● **Task statement**: Your answer must be a word-for-word copy of the listing, with all pictures excluded.

■ ■ ■ ■

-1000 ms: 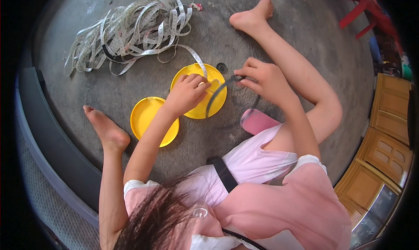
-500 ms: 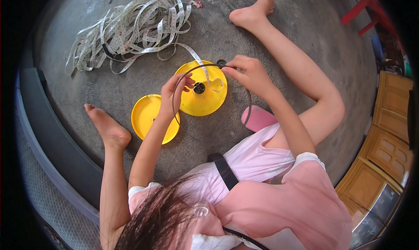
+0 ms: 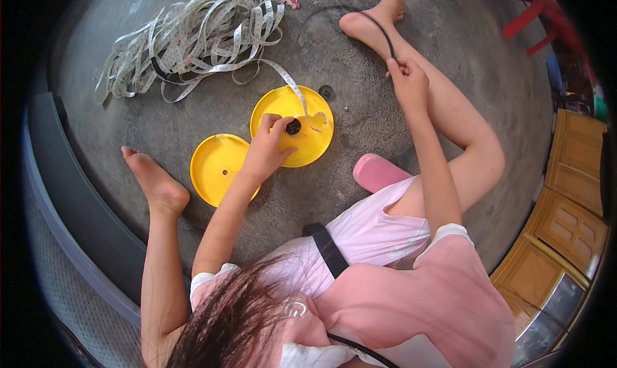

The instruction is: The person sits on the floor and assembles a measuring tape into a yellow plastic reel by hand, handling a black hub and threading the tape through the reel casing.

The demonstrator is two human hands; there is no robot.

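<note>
A thin black cord (image 3: 388,39) is pinched in my right hand (image 3: 409,85), raised at the right over my leg. The cord arcs up and away to the left, its far end blurred. My left hand (image 3: 265,151) is over a round yellow reel disc (image 3: 307,148), thumb and fingers apart with nothing between them. Its fingertips are beside the disc's black centre hub (image 3: 294,127); whether they touch it I cannot tell. A white measuring tape strip (image 3: 286,79) runs onto this disc and ends in a curl. Partly under my left forearm lies a second yellow disc (image 3: 215,169) with a small centre hole.
A large tangled heap of white tape (image 3: 193,43) lies at the far left. On the floor are a small black round piece (image 3: 326,92), a tiny metal bit (image 3: 346,109) and a pink slipper (image 3: 379,173). Wooden cabinets (image 3: 559,207) and a red stool (image 3: 530,18) stand at the right.
My left hand has let go of the cord and moved onto the disc beside the hub. My right hand has swung the cord up and to the right, uncovering the black round piece.
</note>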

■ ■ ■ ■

● **Answer box**:
-1000 ms: 
-500 ms: 
+0 ms: 

The instruction is: The person sits on the floor and assembles a measuring tape into a yellow plastic reel by hand, handling a black hub and threading the tape through the reel casing.

The demonstrator is two human hands; there is no robot.

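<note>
A thin black cord (image 3: 388,39) is pinched in my right hand (image 3: 409,85), raised at the right over my leg. The cord arcs up and away to the left, its far end blurred. My left hand (image 3: 265,151) is over a round yellow reel disc (image 3: 307,148), thumb and fingers apart with nothing between them. Its fingertips are beside the disc's black centre hub (image 3: 294,127); whether they touch it I cannot tell. A white measuring tape strip (image 3: 286,79) runs onto this disc and ends in a curl. Partly under my left forearm lies a second yellow disc (image 3: 215,169) with a small centre hole.
A large tangled heap of white tape (image 3: 193,43) lies at the far left. On the floor are a small black round piece (image 3: 326,92), a tiny metal bit (image 3: 346,109) and a pink slipper (image 3: 379,173). Wooden cabinets (image 3: 559,207) and a red stool (image 3: 530,18) stand at the right.
My left hand has let go of the cord and moved onto the disc beside the hub. My right hand has swung the cord up and to the right, uncovering the black round piece.
</note>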

No additional output will be generated.